The problem:
Would you please copy the part of the material below that opens with the line containing "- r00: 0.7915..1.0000" and closes with the line containing "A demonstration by"? Copy it exactly, and only it.

Data shown:
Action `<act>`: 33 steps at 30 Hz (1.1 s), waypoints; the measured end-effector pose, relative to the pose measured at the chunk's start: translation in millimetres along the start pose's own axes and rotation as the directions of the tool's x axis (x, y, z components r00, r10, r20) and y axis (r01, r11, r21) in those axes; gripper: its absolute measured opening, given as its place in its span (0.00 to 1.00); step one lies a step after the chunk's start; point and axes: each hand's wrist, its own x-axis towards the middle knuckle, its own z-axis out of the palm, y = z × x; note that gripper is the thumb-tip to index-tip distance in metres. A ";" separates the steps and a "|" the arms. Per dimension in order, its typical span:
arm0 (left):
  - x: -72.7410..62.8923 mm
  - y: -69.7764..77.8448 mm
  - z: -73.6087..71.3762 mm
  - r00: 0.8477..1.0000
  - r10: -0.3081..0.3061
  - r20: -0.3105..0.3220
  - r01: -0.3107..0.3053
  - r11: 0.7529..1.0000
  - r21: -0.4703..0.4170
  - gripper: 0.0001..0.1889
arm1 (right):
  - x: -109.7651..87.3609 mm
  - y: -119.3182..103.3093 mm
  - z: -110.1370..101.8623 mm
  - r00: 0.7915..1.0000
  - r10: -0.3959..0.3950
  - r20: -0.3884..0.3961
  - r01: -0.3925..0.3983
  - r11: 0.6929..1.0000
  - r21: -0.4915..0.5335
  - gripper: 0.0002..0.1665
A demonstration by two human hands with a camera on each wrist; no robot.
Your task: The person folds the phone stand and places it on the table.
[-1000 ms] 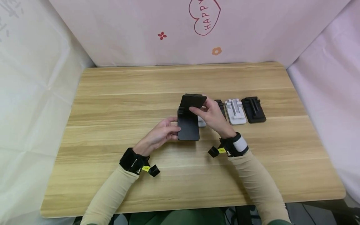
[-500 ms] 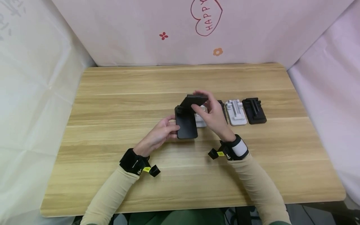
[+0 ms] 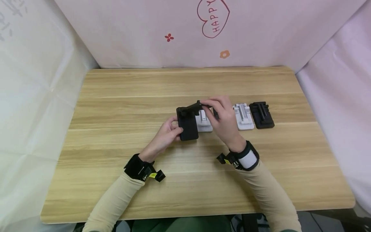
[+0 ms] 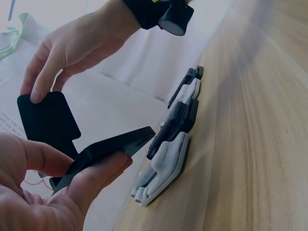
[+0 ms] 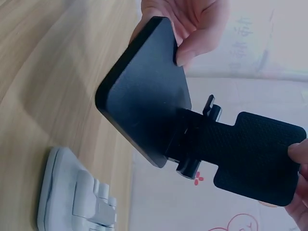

Result below:
  - r00: 0.7915..1.0000
  - r10: -0.3959..0.3950
  - r20: -0.3884..0.3961
  - r01: -0.3925..0.3983
  - r11: 0.6929..1.0000
  - r21: -0.4915..0.5335
  - gripper: 0.0002..0.1665
A demonstration by two human hands with a camera on each wrist; no robot.

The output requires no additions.